Backend CI restores the solution in locked mode, builds once in Release, then tests with --no-build. Frontend CI installs once with the frozen root lockfile and invokes root scripts scoped to the affected application. Contract CI starts from the same source commit as the build and rejects any generated difference. Release jobs consume artifacts produced by required jobs rather than rebuilding source.
Examples
A backend-only pull request runs the Release build, test, dependency scan, documentation scan, and schema checks. A pull request that changes a frontend also runs the frozen pnpm gates and critical browser journeys.

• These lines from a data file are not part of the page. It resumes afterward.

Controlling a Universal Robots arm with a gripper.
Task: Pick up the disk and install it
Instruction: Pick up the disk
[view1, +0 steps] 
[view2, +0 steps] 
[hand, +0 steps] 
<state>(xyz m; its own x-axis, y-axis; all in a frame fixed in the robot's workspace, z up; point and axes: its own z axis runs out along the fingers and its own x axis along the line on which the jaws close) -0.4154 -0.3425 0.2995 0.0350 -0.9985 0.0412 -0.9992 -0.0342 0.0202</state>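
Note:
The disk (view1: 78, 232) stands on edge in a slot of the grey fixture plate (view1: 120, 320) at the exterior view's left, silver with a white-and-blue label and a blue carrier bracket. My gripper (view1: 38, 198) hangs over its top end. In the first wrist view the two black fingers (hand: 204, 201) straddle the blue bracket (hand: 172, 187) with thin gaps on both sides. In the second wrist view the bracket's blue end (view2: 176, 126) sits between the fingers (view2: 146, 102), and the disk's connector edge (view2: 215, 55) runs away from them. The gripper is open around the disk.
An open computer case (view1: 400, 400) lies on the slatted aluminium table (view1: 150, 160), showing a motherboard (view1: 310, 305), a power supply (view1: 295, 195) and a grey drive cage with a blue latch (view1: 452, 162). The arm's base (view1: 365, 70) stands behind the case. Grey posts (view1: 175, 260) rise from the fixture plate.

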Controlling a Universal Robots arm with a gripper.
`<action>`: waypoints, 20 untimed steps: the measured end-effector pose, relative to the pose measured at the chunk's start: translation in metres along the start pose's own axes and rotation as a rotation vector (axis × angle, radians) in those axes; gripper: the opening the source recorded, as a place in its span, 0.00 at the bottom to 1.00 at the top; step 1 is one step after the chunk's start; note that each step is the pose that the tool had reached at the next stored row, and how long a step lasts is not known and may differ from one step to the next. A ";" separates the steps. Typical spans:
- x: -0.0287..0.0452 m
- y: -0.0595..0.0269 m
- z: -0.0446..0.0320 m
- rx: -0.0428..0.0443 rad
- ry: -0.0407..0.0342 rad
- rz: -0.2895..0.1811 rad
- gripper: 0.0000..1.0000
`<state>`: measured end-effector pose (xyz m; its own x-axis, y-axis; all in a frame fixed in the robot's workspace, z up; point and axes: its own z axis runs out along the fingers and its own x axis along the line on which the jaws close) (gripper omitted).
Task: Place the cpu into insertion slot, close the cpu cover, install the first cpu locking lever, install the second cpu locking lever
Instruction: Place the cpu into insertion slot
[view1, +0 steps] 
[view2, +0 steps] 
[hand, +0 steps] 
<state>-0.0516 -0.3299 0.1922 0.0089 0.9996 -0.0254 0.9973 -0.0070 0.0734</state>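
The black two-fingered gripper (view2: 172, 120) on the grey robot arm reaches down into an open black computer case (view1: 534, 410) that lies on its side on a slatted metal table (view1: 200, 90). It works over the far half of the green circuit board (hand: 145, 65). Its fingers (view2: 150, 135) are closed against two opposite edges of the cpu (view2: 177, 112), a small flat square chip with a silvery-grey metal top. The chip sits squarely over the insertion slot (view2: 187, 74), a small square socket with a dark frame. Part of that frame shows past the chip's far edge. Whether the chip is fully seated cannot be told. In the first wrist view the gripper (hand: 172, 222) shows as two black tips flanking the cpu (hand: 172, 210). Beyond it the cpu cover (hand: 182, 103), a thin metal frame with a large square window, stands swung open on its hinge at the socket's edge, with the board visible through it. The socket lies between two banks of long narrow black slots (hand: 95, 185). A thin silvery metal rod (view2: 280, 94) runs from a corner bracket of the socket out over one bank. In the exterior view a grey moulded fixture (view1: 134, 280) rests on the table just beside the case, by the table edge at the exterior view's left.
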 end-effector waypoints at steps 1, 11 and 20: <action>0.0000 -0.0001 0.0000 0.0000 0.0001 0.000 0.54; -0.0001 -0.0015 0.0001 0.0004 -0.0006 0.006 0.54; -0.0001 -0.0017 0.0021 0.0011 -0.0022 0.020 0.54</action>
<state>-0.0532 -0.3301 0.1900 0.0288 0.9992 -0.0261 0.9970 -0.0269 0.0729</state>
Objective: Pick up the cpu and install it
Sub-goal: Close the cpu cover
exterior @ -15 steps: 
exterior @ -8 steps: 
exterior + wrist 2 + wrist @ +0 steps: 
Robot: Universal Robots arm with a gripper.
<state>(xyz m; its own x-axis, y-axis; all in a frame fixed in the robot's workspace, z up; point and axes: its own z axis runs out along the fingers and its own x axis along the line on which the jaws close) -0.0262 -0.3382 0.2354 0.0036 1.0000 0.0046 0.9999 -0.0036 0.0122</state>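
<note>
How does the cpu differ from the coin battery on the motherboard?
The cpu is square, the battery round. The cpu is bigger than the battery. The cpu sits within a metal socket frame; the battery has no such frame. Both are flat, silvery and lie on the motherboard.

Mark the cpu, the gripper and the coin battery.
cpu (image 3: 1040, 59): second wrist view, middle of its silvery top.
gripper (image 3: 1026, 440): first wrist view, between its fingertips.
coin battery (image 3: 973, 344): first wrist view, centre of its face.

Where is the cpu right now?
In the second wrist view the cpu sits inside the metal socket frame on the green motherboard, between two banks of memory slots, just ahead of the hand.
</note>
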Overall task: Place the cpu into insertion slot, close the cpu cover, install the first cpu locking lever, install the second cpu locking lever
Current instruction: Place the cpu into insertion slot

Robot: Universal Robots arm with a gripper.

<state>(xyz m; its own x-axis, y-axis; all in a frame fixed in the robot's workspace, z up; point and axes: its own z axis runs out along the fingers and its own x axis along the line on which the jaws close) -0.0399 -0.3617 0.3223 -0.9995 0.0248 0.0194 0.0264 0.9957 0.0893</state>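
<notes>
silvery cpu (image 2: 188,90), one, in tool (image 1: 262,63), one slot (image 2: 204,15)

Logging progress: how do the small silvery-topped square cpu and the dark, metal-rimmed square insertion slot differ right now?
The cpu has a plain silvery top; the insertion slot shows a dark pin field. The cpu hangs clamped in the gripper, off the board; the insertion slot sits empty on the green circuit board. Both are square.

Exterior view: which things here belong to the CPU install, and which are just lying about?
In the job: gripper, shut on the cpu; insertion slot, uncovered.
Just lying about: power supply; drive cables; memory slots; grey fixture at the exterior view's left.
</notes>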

A release promotes the same image digest that passed staging.
Verification
- Inspect workflow triggers, required job names, and branch protection settings.
- Change one shared input for each path-filtered job and confirm the expected job runs.
- Run the backend and changed-frontend gates from a clean checkout.
- Regenerate OpenAPI and typed consumers, then check for a clean diff.
- Review dependency, action, image, SBOM, and schema artifacts.
- Verify staging-to-production artifact identity and smoke-test evidence.